Each line from the beginning of the data below through the line containing "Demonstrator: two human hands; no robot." should be repeated exactly, please.

═══

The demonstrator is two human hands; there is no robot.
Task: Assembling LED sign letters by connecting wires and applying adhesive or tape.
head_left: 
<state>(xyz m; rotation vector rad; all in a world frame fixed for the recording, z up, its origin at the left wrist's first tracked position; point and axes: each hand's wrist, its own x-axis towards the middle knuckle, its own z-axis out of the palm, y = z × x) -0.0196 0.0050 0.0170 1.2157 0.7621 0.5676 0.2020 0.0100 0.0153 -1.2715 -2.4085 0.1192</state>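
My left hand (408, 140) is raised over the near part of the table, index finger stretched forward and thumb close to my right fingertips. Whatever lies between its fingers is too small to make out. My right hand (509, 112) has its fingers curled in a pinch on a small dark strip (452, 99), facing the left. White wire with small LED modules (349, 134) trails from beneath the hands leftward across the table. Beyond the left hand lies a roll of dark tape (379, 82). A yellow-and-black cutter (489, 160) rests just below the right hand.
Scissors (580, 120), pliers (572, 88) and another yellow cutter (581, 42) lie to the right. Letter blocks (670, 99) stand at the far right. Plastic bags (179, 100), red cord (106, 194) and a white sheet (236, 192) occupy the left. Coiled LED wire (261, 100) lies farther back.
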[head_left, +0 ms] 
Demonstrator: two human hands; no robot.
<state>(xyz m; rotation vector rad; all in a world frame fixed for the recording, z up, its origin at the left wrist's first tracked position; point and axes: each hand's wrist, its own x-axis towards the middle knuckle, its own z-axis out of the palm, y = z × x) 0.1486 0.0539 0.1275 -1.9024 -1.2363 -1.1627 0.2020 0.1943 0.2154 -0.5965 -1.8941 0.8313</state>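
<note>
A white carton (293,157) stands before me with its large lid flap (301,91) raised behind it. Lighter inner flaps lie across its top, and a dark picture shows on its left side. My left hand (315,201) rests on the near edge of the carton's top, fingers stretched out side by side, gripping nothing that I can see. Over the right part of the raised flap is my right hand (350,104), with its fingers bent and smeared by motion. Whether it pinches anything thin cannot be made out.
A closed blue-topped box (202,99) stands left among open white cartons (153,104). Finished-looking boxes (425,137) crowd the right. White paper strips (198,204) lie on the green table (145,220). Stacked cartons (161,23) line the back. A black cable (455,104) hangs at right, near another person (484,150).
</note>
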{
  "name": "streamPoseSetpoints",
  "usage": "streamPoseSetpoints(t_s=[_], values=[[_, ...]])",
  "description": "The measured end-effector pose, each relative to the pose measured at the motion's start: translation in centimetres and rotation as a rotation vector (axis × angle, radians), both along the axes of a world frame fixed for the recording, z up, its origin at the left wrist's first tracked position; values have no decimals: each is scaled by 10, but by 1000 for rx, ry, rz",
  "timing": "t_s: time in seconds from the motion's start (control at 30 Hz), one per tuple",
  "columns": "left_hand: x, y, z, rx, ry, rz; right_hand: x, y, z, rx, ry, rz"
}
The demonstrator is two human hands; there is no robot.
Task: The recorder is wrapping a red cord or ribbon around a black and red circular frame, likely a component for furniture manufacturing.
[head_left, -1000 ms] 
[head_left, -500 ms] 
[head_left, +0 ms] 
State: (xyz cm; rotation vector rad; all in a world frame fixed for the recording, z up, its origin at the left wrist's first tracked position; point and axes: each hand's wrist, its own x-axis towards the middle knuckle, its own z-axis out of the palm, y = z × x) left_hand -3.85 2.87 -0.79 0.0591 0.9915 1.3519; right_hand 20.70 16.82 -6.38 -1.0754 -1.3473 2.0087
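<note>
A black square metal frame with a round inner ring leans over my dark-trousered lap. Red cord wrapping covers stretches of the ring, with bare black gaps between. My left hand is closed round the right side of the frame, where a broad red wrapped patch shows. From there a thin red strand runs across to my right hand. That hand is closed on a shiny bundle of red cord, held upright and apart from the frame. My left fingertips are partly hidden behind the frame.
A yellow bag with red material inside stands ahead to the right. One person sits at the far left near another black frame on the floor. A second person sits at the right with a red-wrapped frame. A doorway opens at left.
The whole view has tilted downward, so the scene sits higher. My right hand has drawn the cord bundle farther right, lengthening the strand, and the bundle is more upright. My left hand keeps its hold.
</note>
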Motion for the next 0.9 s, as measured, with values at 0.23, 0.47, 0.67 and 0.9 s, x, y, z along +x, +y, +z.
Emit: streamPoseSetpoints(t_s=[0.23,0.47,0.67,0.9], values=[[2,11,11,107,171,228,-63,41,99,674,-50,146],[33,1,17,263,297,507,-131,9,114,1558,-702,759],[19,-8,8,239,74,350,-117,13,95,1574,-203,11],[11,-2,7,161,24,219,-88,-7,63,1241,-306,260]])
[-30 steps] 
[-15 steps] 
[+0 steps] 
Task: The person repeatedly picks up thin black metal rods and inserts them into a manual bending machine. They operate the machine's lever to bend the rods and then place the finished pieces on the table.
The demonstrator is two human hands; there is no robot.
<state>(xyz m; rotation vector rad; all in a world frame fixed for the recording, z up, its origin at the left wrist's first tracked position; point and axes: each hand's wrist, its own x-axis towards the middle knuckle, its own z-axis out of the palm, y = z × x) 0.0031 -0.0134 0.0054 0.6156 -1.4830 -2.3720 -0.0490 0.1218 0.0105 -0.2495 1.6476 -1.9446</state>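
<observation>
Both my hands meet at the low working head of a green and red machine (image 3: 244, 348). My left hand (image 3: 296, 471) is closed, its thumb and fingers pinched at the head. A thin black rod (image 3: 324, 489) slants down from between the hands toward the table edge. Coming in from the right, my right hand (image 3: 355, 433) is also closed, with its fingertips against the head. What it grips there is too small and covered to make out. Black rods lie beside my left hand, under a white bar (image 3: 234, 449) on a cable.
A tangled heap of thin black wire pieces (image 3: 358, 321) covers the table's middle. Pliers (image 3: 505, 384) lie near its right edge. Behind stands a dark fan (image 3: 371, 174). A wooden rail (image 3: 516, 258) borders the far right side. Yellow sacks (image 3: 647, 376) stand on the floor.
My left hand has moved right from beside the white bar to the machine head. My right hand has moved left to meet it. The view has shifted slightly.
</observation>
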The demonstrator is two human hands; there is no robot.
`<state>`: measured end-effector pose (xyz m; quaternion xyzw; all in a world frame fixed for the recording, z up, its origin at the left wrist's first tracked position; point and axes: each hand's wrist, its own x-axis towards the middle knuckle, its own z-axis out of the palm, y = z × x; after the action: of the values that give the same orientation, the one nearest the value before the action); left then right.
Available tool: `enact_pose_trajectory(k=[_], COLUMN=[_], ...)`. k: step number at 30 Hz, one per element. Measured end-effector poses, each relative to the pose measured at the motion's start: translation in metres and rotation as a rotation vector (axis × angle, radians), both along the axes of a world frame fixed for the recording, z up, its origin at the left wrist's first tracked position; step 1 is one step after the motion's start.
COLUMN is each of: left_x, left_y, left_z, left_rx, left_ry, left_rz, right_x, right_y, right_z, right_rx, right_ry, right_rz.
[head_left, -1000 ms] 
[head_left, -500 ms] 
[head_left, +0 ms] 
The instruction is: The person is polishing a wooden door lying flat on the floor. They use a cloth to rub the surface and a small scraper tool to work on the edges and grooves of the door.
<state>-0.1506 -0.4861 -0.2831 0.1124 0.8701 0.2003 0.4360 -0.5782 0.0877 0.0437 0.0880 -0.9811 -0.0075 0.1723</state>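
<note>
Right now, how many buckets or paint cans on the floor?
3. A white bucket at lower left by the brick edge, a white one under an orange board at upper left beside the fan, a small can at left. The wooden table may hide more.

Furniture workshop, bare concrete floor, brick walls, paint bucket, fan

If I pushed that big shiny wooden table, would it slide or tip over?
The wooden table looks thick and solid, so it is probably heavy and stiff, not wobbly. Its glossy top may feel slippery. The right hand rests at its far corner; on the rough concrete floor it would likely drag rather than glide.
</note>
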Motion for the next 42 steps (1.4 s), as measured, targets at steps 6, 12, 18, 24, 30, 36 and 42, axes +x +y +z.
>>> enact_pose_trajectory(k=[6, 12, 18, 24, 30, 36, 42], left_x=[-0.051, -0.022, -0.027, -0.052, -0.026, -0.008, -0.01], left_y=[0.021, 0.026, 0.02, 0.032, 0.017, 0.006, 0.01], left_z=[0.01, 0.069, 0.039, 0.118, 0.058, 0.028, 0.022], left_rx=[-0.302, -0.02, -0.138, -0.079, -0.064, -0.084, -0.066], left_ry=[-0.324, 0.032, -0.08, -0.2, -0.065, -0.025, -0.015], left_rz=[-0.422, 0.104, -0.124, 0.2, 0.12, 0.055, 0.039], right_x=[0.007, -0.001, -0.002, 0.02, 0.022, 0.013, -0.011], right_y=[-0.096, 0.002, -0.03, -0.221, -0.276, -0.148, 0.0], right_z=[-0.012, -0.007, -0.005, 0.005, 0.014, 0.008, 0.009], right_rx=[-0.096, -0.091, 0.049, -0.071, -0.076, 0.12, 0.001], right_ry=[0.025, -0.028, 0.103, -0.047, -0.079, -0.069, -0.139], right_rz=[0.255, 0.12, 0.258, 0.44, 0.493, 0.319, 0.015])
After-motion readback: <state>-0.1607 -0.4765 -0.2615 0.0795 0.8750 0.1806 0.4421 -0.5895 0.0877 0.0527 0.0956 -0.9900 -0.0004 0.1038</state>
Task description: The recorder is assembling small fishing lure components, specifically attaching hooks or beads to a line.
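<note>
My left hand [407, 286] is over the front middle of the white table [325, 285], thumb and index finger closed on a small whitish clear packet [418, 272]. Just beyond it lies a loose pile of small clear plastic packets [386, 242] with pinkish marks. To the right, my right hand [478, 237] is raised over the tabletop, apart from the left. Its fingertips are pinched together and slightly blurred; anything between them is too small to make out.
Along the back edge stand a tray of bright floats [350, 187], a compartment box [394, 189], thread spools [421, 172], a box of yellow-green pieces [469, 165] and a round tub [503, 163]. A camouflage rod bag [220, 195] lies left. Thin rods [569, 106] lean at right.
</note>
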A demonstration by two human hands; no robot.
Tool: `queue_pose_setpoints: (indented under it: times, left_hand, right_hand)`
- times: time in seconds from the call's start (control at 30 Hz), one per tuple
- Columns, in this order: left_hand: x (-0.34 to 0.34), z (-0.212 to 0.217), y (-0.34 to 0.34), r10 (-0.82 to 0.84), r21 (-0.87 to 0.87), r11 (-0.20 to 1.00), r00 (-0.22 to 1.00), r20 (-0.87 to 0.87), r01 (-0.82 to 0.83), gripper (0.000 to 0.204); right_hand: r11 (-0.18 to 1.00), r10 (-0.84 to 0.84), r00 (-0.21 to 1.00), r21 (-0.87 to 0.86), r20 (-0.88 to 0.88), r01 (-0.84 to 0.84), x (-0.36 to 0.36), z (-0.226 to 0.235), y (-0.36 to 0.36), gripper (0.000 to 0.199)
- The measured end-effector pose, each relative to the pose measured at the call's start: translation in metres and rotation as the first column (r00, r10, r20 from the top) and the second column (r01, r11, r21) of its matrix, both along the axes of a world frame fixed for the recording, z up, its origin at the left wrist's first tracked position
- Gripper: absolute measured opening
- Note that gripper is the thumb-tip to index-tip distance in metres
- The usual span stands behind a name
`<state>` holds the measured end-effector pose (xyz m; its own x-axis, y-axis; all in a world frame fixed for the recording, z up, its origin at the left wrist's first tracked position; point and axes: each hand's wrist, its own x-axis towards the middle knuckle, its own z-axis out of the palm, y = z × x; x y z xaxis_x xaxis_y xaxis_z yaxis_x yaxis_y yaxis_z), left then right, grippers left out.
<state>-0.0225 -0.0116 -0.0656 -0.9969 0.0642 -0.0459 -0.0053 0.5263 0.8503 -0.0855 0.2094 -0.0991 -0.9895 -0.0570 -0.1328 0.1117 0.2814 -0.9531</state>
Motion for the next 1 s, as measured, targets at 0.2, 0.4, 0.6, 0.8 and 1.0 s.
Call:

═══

> **Exercise answer**:
The demonstrator is two human hands; there is no robot.
Task: Assembling LED sign letters by connecting wires and applying adhesive or tape.
head_left: 
<state>(xyz m; rotation vector rad; all in a world frame fixed for the recording, z up, its origin at the left wrist's first tracked position; point and axes: each hand's wrist, its own x-axis towards the middle knuckle, its own z-axis out of the palm, y = z × x) -0.0196 0.0050 0.0170 1.2157 0.7621 0.5676 0.2020 0.0100 0.0153 -1.2715 -2.4085 0.1192</state>
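My left hand (408, 140) is raised over the near part of the table, index finger stretched forward and thumb close to my right fingertips. Whatever lies between its fingers is too small to make out. My right hand (509, 112) has its fingers curled in a pinch on a small dark strip (452, 99), facing the left. White wire with small LED modules (349, 134) trails from beneath the hands leftward across the table. Beyond the left hand lies a roll of dark tape (379, 82). A yellow-and-black cutter (489, 160) rests just below the right hand.
Scissors (580, 120), pliers (572, 88) and another yellow cutter (581, 42) lie to the right. Letter blocks (670, 99) stand at the far right. Plastic bags (179, 100), red cord (106, 194) and a white sheet (236, 192) occupy the left. Coiled LED wire (261, 100) lies farther back.
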[head_left, +0 ms] 
Demonstrator: two human hands; no robot.

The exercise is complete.